* What is needed:
Whenever a picture appears in the data, skip it and write out all other material exactly.

* The data:
____
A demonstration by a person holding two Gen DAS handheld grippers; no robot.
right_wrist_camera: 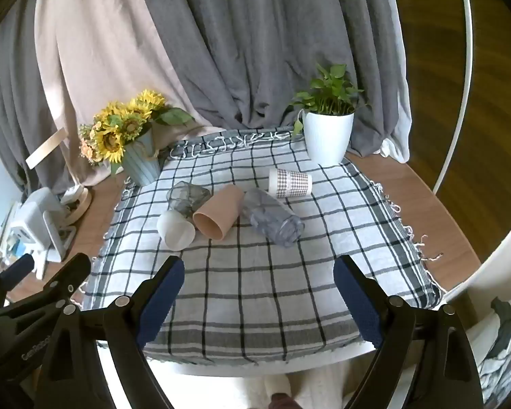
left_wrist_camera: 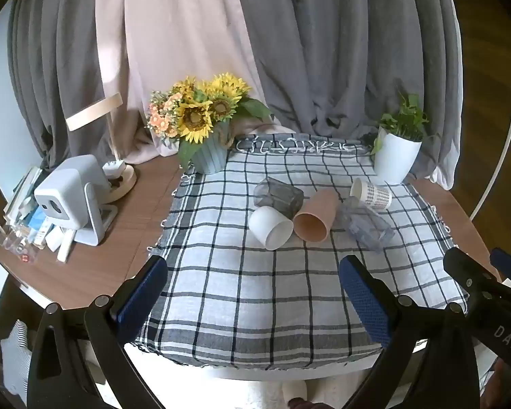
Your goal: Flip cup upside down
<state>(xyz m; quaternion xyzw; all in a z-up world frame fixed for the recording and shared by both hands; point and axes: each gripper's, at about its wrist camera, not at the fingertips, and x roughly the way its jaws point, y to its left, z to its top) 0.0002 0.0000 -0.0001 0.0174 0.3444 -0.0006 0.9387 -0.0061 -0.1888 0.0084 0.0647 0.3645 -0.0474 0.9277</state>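
Five cups, among them a white plastic cup (left_wrist_camera: 271, 226) and a tan plastic cup (left_wrist_camera: 315, 220), lie sideways on the checked cloth (left_wrist_camera: 255, 289); none inverted. Left tool (left_wrist_camera: 253, 298) and right tool (right_wrist_camera: 259, 298) both spread, empty, well short of them. Task unstarted.

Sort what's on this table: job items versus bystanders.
Job: white cup, peach cup, smoky glass, clear tumbler, houndstooth paper cup, all on their sides.
Bystanders: sunflower pot, potted plant, projector.

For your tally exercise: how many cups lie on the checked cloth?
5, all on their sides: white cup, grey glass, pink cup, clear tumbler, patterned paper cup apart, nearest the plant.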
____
* The completed task:
A demonstration by a person holding two Gen DAS handheld grippers; no robot.
right_wrist_camera: 
left_wrist_camera: 
Your goal: Flip cup upside down
<state>(xyz m; quaternion xyzw; all in a z-up world frame fixed for the recording and shared by both hands; point and axes: each gripper's, at about its wrist camera, not at the fingertips, and x roughly the way its jaws point, y to its left, z to its top) 0.0002 0.0000 -0.0001 0.0174 0.3444 -0.0006 0.9387 -0.0061 -0.1888 0.0084 0.0647 0.3645 -0.0474 0.9277</state>
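Five cups, among them a white plastic cup (left_wrist_camera: 271, 226) and a tan plastic cup (left_wrist_camera: 315, 220), lie sideways on the checked cloth (left_wrist_camera: 255, 289); none inverted. Left tool (left_wrist_camera: 253, 298) and right tool (right_wrist_camera: 259, 298) both spread, empty, well short of them. Task unstarted.

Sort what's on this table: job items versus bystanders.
Job: white cup, peach cup, smoky glass, clear tumbler, houndstooth paper cup, all on their sides.
Bystanders: sunflower pot, potted plant, projector.

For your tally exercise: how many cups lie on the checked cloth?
5, all on their sides: white cup, grey glass, pink cup, clear tumbler, patterned paper cup apart, nearest the plant.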

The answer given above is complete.